Dive Brief:
- The president of medtech company Arrayit was convicted by a federal jury of participating in a scheme to mislead investors, commit fraud and pay illegal kickbacks linked to $77 million in false claims.
- Mark Schena allegedly sought to defraud Arrayit investors by claiming his technology could test for virtually any disease using only a few drops of blood, the Department of Justice said in a statement. Arrayit initially pitched the technology in allergy testing before pivoting to COVID-19 when the pandemic began.
- Schena’s conviction on nine federal charges carries a maximum sentence of more than 100 years in prison. Sentencing is scheduled for early next year.
Dive Insight:
The DOJ brought charges against Schena in 2020, accusing the executive of claiming Arrayit’s “microarray technology” enabled it to test based on a drop of blood 250,000 times smaller than the technology touted by Theranos. At that time, the DOJ linked Schena to $69 million in false claims for COVID-19 and allergy tests.
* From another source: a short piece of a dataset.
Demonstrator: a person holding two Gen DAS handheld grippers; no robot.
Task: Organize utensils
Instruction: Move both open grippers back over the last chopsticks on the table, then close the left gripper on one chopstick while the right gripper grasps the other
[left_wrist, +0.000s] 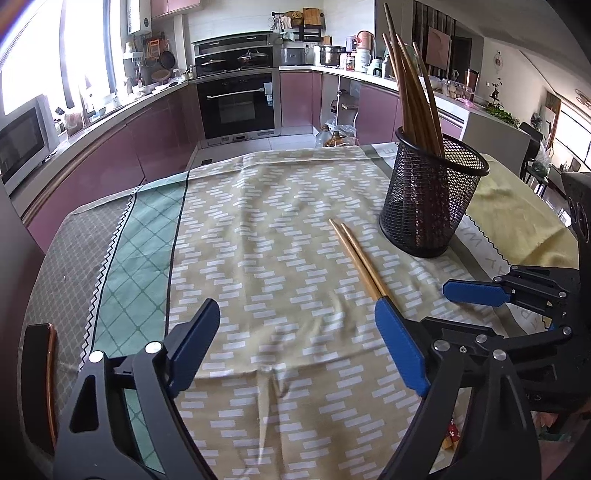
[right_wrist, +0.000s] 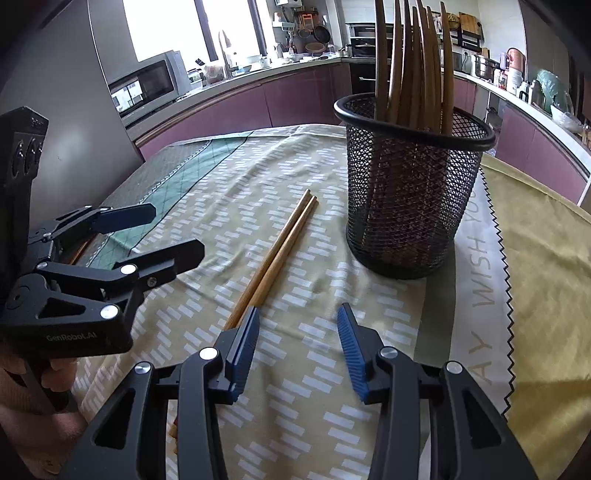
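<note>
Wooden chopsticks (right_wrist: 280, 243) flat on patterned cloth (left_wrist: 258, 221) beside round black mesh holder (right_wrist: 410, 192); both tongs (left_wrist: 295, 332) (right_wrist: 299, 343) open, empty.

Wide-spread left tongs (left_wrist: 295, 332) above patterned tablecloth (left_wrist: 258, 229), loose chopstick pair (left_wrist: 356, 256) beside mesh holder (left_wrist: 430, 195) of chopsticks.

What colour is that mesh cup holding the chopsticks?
Black: the round wire-mesh holder shows best in the right wrist view.

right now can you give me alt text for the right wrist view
A pair of wooden chopsticks lies side by side on a patterned tablecloth, just left of a black mesh holder already full of upright chopsticks. The right claw hovers open, empty, in the foreground, and the left claw is open at the left edge.
</note>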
Late last week, a federal jury convicted Schena in a $77 million testing scheme. The executive allegedly paid kickbacks to marketers to obtain blood samples and “orchestrated a deceptive marketing plan that falsely claimed that the Arrayit test was highly accurate in diagnosing allergies.”
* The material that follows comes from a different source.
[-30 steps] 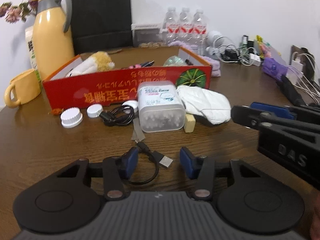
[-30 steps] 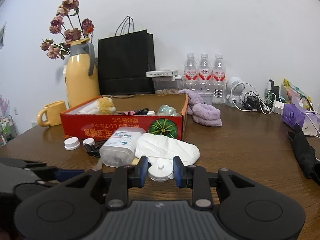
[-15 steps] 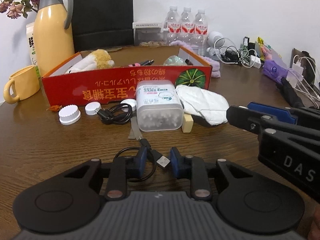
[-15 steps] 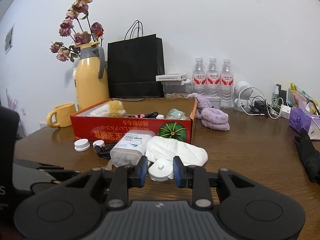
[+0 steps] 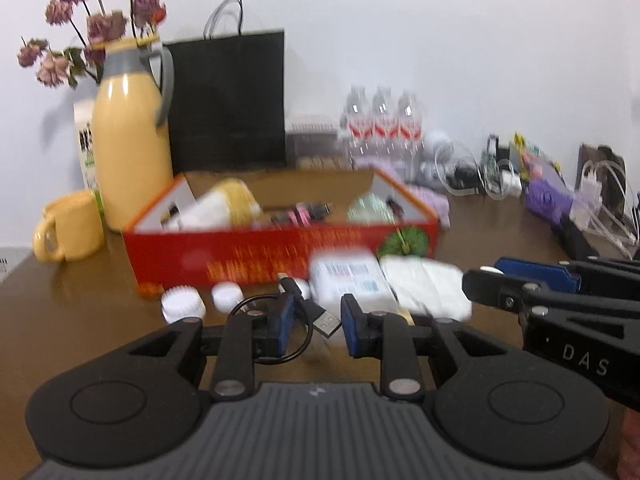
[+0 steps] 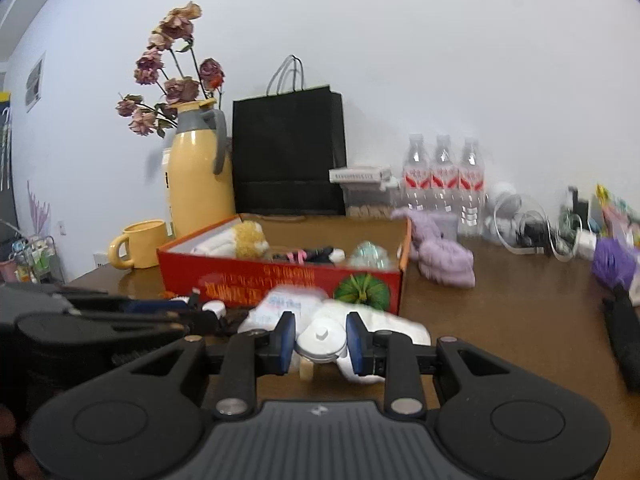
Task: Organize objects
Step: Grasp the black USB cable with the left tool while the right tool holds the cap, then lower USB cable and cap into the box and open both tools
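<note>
Left claw now narrowed on the black USB cable, jaws drawn in within the last second from a wide straddle over the plug; cable lifted off the table, loop hanging below the left pad, plug jutting out between the pads. Means one loose item picked up and ready to go into the box, though grip looks slight. Right claw clamped on the white round cap, same as a second ago, held above the table just this side of the white cloth.

Ahead of both claws: red cardboard box, open-topped, already holding a plush toy at the left, pink and black pens mid-box, a pale green wrapped thing toward the right. Between claws and box, not yet stowed: clear tub of cotton swabs, two white caps.
</note>
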Available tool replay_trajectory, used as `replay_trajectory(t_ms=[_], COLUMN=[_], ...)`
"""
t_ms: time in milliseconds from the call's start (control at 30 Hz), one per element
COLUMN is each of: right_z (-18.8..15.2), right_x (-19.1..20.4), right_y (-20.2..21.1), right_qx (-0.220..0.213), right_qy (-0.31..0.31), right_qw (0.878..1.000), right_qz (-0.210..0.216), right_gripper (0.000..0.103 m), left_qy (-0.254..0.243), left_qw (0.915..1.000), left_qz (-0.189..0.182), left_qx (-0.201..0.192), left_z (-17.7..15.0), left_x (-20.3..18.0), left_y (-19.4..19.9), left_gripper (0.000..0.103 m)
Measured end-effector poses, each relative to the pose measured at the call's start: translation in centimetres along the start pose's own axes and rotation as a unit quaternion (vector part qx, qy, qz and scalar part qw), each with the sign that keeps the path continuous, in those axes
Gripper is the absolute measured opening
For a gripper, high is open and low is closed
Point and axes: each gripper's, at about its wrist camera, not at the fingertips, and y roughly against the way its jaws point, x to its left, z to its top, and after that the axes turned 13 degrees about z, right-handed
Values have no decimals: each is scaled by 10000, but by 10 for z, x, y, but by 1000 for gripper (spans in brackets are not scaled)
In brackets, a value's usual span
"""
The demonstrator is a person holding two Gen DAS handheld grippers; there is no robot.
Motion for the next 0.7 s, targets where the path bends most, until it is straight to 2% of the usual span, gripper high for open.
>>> replay_trajectory(t_ms=[233,400,500,700], right_z=[45,70,77,74], right_x=[7,2,-5,-24], right_y=[-37,-81,-109,-147], right_qx=[-107,-176,-198,-25], right_qy=[429,318,202,187], right_qw=[9990,9991,9991,9983], right_qz=[-110,-233,-317,-548], right_gripper=[26,26,26,26], left_qy=[224,452,711,724], left_qw=[9989,9972,9958,9963], left_qz=[17,24,16,71], left_qx=[-414,-596,-582,-447], left_z=[46,73,89,101], left_x=[18,20,22,19], left_y=[-16,-43,-65,-107], left_gripper=[26,27,27,27])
Arrayit billed Medicare more per patient for blood-based allergy testing than any other laboratory in the U.S. Bills to commercial payers went above $10,000 per test, the DOJ said.
When COVID-19 hit the U.S. in 2020, Schena allegedly claimed the Arrayit test was more accurate at diagnosing SARS-CoV-2 infections than the PCR test. When the Food and Drug Administration told Arrayit the test was too inaccurate to receive emergency use authorization, Schena allegedly concealed details of the FDA’s position from investors and patients taking the test, according to the DOJ.
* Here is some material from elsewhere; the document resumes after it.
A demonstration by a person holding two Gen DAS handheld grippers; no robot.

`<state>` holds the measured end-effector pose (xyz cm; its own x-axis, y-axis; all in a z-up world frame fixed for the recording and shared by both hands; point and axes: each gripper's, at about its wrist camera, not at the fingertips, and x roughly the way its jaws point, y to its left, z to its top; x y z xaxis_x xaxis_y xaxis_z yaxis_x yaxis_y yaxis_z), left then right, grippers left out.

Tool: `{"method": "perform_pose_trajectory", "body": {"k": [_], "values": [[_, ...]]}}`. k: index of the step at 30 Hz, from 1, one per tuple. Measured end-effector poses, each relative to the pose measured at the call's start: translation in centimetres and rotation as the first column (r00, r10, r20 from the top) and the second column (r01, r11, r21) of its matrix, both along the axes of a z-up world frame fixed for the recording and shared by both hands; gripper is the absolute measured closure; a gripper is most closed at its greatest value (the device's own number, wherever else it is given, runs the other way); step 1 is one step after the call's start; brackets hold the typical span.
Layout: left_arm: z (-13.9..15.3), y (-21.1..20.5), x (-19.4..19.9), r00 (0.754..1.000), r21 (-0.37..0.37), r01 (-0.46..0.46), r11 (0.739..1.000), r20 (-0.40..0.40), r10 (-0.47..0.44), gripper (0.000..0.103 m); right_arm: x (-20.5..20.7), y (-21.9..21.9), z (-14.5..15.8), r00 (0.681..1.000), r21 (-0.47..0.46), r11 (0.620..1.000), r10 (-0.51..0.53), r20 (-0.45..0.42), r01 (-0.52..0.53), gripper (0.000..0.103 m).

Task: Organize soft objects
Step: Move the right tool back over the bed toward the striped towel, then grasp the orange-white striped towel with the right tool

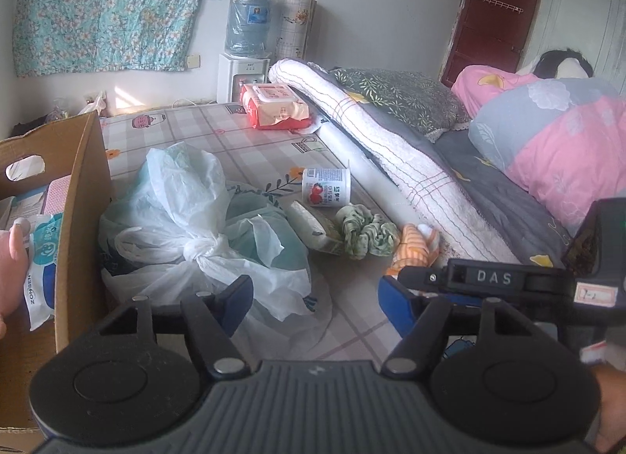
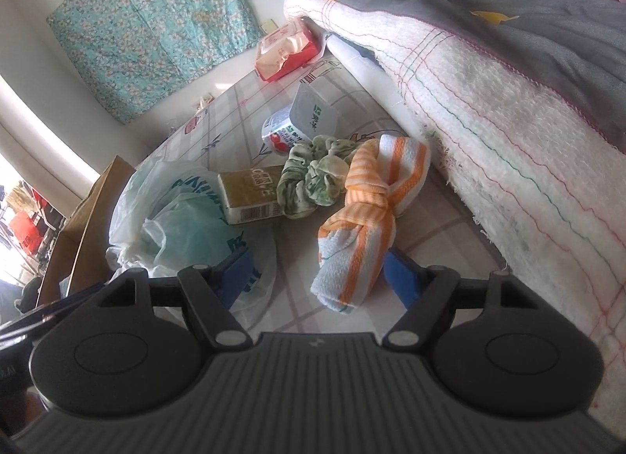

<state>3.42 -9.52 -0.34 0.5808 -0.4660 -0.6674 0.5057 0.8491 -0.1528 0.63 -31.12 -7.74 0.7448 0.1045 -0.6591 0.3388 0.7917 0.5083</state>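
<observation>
Lying just ahead of the right gripper [image 2: 317,278], the knotted orange-striped cloth [image 2: 364,219] has its near end already between the two blue fingertips [image 2: 399,278], closer to the right one. Its long axis runs away from the jaws and slightly rightward, toward the rolled white blanket [image 2: 489,121], so the jaws straddle it across its width. The right jaws stand wide and hold nothing. Closing here would likely catch the loose tail below the knot; a small push forward would seat the thicker part.

The right gripper is tilted and low over the checked mat [image 2: 450,227], its body also visible from the left wrist view beside the same cloth [image 1: 414,243]. The left gripper [image 1: 315,297] hovers farther back, jaws wide and empty, facing the tied plastic bag [image 1: 187,219], with the cardboard box [image 1: 78,196] off to its left. The green scrunchie [image 2: 313,176] lies just beyond the cloth, touching it. The right hand is clearly the nearer one for this pick.
</observation>
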Motion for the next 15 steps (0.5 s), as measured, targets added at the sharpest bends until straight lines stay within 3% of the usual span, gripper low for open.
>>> {"method": "perform_pose_trajectory", "body": {"k": [4, 6, 8, 15], "values": [[-1.1, -0.4, 0.0, 0.999, 0.016, 0.018, 1.0, -0.034, -0.018, 0.042, 2.2, -1.2, -2.0, 0.999, 0.037, 0.999, -0.005, -0.037, 0.006, 0.041], [-1.5, -0.5, -0.1, 0.999, 0.021, 0.027, 0.999, -0.045, -0.026, 0.045, 2.7, -1.3, -3.0, 0.998, 0.061, 0.998, -0.002, -0.058, 0.005, 0.061], [-1.8, -0.6, -0.2, 0.998, 0.024, 0.036, 0.999, -0.052, -0.035, 0.046, 2.5, -1.6, -3.6, 0.999, 0.12, 0.993, 0.002, -0.046, 0.004, 0.067], [-2.7, -0.9, -1.1, 0.986, 0.017, 0.12, 0.993, -0.116, -0.117, 0.046, 0.5, -0.7, -3.8, 0.994, 0.218, 0.974, 0.082, -0.069, -0.065, 0.074]]}}
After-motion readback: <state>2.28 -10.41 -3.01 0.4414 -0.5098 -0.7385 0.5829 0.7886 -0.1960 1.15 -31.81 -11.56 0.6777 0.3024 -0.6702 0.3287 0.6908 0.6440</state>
The failure to disclose details of the FDA’s position to investors is part of a pattern of practice set out in the allegations against Schena. According to evidence presented at the trial, the executive “concealed that Arrayit was on the verge of bankruptcy” and issued “false press releases and tweets stating that Arrayit had entered into lucrative partnerships with companies, government agencies, and public institutions,” the DOJ said.